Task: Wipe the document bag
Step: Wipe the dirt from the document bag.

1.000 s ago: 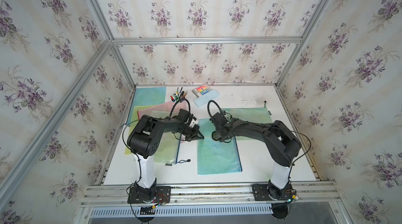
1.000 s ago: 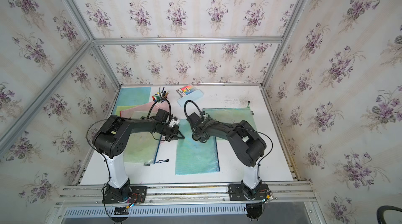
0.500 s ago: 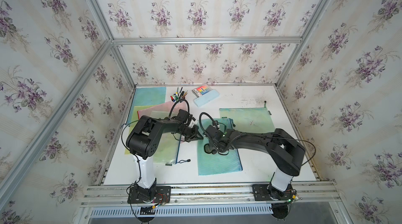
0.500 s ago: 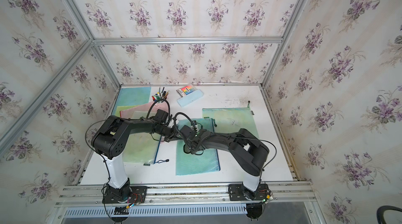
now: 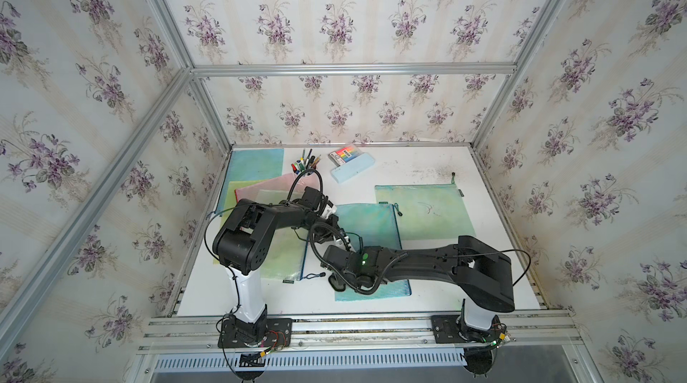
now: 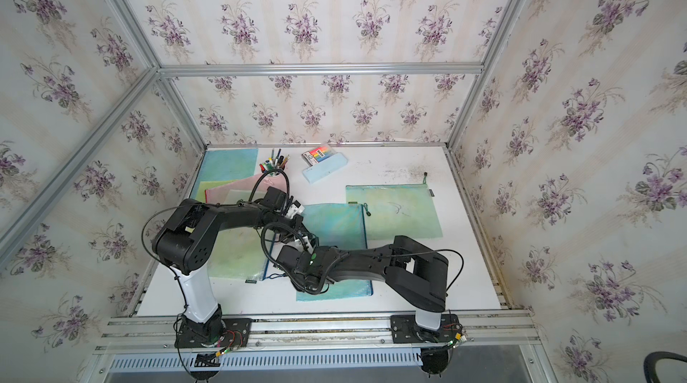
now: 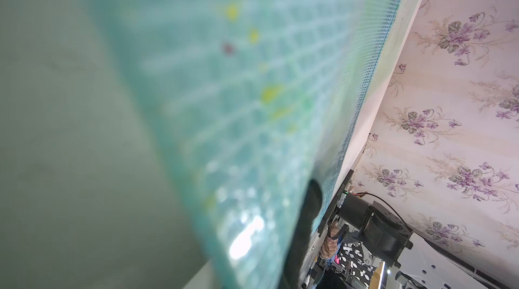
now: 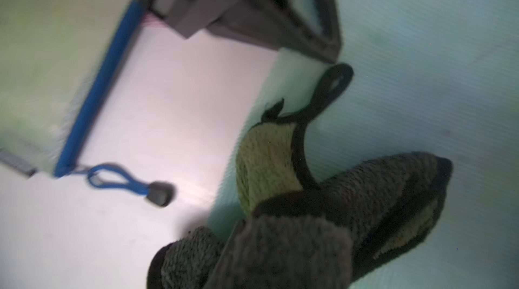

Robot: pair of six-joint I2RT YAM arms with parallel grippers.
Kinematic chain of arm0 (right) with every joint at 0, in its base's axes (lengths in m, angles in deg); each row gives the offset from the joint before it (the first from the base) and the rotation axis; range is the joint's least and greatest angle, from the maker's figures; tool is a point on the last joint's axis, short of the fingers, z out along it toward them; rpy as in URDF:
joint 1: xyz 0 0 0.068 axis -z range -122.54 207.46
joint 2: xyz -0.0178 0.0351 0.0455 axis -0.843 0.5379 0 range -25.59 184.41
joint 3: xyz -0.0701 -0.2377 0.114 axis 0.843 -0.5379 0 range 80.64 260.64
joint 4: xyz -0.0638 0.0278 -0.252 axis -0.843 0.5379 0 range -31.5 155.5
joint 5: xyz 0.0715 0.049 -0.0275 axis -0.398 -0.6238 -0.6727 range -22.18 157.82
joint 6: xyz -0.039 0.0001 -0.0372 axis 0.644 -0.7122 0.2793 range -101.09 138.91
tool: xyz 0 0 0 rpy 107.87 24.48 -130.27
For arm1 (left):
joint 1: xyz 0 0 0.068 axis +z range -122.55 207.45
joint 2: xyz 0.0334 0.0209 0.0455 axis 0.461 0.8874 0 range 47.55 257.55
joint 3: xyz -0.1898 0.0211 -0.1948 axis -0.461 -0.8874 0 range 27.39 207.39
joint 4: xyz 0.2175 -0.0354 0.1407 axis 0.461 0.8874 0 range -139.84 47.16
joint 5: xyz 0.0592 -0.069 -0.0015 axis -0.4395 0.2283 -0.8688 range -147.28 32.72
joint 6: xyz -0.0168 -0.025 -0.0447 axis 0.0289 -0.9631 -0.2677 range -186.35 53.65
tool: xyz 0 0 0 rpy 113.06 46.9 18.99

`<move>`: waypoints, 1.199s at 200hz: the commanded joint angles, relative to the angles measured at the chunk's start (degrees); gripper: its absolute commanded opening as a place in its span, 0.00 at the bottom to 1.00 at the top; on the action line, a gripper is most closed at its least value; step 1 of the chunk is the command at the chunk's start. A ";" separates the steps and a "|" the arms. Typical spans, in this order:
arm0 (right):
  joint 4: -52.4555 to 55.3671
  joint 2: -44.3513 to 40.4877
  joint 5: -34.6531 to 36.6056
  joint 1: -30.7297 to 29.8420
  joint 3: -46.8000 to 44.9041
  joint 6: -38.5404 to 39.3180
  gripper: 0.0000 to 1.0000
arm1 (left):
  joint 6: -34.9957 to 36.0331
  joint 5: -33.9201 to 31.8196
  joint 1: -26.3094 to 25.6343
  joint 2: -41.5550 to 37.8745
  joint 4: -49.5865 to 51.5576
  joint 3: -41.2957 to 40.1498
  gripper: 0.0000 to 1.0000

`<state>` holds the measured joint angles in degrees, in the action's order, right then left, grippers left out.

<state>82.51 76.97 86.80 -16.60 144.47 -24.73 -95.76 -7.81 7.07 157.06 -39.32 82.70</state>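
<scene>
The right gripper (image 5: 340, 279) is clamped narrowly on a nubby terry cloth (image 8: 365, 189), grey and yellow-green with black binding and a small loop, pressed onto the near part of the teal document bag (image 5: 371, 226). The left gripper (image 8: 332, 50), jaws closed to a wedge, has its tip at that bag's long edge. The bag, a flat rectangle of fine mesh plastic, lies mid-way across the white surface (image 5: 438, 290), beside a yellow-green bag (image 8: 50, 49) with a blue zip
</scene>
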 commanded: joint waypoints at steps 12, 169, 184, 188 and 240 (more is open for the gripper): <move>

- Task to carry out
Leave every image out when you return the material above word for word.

- Answer section
Task: Wipe the document bag
Step: Wipe the dirt from the document bag.

1.000 s ago: 
1.000 s ago: 
0.500 s ago: 
0.500 s ago: 
now: 
now: 
now: 
now: 

Robot: pair of six-joint I2RT YAM arms with parallel grippers.
Kinematic chain of arm0 (right) with every joint at 0, in its base's axes (lengths in m, angles in deg); each row gives the offset from the joint before it (the first from the base) and the rotation axis; range is the joint's least and greatest angle, from the maker's figures; tool is a point on the last joint's axis, short of the fingers, z out along it toward them; rpy as in URDF:
joint 1: xyz 0 0 0.068 axis -z range -122.54 207.46
joint 2: xyz -0.0178 0.0351 0.0455 axis -0.843 0.5379 0 range -25.59 184.41
joint 3: xyz -0.0701 -0.2377 0.114 axis 0.843 -0.5379 0 range 80.64 260.64
joint 4: xyz -0.0638 0.0278 -0.252 axis -0.843 0.5379 0 range -31.5 155.5
joint 5: xyz 0.0715 0.049 -0.0275 axis -0.398 -0.6238 -0.6727 range -22.18 157.82
joint 6: xyz -0.039 0.0001 -0.0372 axis 0.644 -0.7122 0.2793 range -101.09 138.91
tool: xyz 0 0 0 rpy 107.87 24.48 -130.27
For arm1 (left):
joint 1: xyz 0 0 0.068 axis +z range -122.55 207.45
joint 2: xyz 0.0334 0.0209 0.0455 axis 0.461 0.8874 0 range 47.55 257.55
joint 3: xyz -0.1898 0.0211 -0.1948 axis -0.461 -0.8874 0 range 27.39 207.39
joint 4: xyz 0.2175 -0.0354 0.1407 axis 0.461 0.8874 0 range -139.84 47.16
joint 5: xyz 0.0592 -0.069 -0.0015 axis -0.4395 0.2283 -0.8688 range -147.28 32.72
joint 6: xyz -0.0168 -0.025 -0.0447 axis 0.0289 -0.9631 -0.2677 range -186.35 53.65
tool: xyz 0 0 0 rpy 113.06 46.9 18.99

`<move>`: waypoints, 1.199s at 200hz: the commanded joint angles, relative to the angles measured at the chunk's start (degrees); gripper: its absolute commanded opening as a place in its span, 0.00 at the bottom to 1.00 at the top; on the action line, a gripper is most closed at its least value; step 1 of the chunk is the command at the chunk's start. A ";" separates the steps and a "|" the arms. Typical spans, in this order:
arm0 (right):
  joint 4: -52.4555 to 55.3671
  joint 2: -44.3513 to 40.4877
  joint 5: -34.6531 to 36.6056
  joint 1: -30.7297 to 29.8420
  joint 3: -46.8000 to 44.9041
  joint 6: -38.5404 to 39.3180
  gripper: 0.0000 to 1.0000
arm1 (left):
  joint 6: -34.9957 to 36.0331
  joint 5: -33.9201 to 31.8196
  joint 1: -26.3094 to 25.6343
  joint 2: -41.5550 to 37.8745
  joint 4: -49.5865 to 51.5576
  joint 3: -41.2957 to 40.1498
  gripper: 0.0000 to 1.0000

`<state>` holds the measured joint angles in degrees, in the action's order, right then left, grippers left out.

<state>82.51 76.97 86.80 -16.60 144.47 -24.73 -95.76 -7.81 7.07 157.06 -39.32 82.70</state>
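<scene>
The right gripper (image 5: 340, 279) is clamped narrowly on a nubby terry cloth (image 8: 365, 189), grey and yellow-green with black binding and a small loop, pressed onto the near part of the teal document bag (image 5: 371, 226). The left gripper (image 8: 332, 50), jaws closed to a wedge, has its tip at that bag's long edge. The bag, a flat rectangle of fine mesh plastic, lies mid-way across the white surface (image 5: 438, 290), beside a yellow-green bag (image 8: 50, 49) with a blue zip
</scene>
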 commanded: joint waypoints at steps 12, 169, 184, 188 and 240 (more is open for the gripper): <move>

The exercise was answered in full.